So, I have a fairly large dataset (Dropbox: csv file) that I'm trying to plot using geom_boxplot
. The following produces what appears to be a reasonable plot:
require(reshape2)
require(ggplot2)
require(scales)
require(grid)
require(gridExtra)
df <- read.csv("\\Downloads\\boxplot.csv", na.strings = "*")
df$year <- factor(df$year, levels = c(2010,2011,2012,2013,2014), labels = c(2010,2011,2012,2013,2014))
d <- ggplot(data = df, aes(x = year, y = value)) +
geom_boxplot(aes(fill = station)) +
facet_grid(station~.) +
scale_y_continuous(limits = c(0, 15)) +
theme(legend.position = "none"))
d
However, when you dig a little deeper, problems creep in that freak me out.

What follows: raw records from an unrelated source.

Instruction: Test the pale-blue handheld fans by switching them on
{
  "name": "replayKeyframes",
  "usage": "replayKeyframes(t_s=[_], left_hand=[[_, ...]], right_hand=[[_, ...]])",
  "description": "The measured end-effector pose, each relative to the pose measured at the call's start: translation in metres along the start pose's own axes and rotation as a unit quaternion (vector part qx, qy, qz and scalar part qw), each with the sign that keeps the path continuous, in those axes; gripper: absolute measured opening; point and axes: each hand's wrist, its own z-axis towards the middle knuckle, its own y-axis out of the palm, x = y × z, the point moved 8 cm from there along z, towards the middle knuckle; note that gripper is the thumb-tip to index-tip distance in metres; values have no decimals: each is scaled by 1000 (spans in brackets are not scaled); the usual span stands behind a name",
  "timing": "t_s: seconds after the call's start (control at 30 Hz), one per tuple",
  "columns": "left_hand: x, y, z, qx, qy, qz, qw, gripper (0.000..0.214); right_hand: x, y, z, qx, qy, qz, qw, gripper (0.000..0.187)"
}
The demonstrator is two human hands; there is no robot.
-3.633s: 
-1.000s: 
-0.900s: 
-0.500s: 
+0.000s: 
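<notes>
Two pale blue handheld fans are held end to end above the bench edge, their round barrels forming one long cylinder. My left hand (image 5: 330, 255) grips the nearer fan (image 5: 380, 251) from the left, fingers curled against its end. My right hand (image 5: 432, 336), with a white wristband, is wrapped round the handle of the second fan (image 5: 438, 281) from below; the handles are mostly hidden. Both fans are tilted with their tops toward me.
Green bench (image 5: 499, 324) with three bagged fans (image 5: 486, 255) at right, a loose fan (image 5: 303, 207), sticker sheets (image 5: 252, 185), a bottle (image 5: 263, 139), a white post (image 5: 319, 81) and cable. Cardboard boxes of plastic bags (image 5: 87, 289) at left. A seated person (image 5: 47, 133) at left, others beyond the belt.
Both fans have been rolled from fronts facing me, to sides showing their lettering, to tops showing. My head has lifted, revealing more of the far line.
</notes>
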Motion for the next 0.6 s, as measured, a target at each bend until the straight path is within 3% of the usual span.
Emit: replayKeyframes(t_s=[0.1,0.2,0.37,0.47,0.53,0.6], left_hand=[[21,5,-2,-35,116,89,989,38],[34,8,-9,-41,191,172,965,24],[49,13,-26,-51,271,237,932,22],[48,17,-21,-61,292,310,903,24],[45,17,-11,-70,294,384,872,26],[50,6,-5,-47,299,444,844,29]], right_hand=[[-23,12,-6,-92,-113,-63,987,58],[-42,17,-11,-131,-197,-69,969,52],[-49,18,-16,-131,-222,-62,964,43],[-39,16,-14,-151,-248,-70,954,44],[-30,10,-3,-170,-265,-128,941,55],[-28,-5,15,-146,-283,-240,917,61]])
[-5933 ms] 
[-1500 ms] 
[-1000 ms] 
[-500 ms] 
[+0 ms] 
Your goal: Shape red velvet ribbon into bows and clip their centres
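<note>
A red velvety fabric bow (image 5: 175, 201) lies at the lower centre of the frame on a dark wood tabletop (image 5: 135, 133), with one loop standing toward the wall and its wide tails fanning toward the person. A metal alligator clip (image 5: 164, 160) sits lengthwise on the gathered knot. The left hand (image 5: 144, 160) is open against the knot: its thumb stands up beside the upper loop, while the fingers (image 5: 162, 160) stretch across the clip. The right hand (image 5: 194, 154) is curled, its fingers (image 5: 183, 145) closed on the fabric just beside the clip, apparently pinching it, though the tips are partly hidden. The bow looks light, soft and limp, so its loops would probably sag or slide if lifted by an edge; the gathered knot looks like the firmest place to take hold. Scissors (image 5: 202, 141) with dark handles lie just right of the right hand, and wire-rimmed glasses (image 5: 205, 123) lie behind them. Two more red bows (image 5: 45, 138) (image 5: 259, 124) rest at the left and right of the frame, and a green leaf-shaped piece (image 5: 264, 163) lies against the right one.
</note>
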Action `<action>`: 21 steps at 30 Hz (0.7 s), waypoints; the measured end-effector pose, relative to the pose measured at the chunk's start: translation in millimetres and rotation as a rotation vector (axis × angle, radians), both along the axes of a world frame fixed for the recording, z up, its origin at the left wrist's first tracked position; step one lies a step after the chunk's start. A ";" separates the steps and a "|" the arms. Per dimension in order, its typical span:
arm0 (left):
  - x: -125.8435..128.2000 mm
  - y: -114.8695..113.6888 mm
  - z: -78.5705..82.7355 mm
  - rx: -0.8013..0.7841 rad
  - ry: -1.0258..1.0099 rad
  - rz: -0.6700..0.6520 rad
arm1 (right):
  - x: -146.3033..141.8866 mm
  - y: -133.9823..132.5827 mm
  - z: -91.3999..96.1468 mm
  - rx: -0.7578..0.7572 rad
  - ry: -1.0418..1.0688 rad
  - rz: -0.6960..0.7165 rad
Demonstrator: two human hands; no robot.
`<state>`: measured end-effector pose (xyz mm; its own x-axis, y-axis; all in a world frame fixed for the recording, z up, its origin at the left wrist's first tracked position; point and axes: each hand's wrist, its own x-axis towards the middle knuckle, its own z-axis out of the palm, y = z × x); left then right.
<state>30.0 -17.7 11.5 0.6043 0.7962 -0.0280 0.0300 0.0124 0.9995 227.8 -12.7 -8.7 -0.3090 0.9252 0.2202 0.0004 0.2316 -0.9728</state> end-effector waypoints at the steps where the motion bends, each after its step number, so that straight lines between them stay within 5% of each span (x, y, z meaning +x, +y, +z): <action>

When I labeled the boxplot medians with their values, the following plot results.
df.m <- aggregate(value~year+station, data = df, FUN = function(x) median(x))
d <- d + geom_text(data = df.m, aes(x = year, y = value, label = value))
d
The medians plotted by geom_boxplot aren't at the medians at all. The labels are plotted at the correct y-axis value, but the middle hinge of the boxplots are definitely not at the medians. I've been stumped by this for a few days now.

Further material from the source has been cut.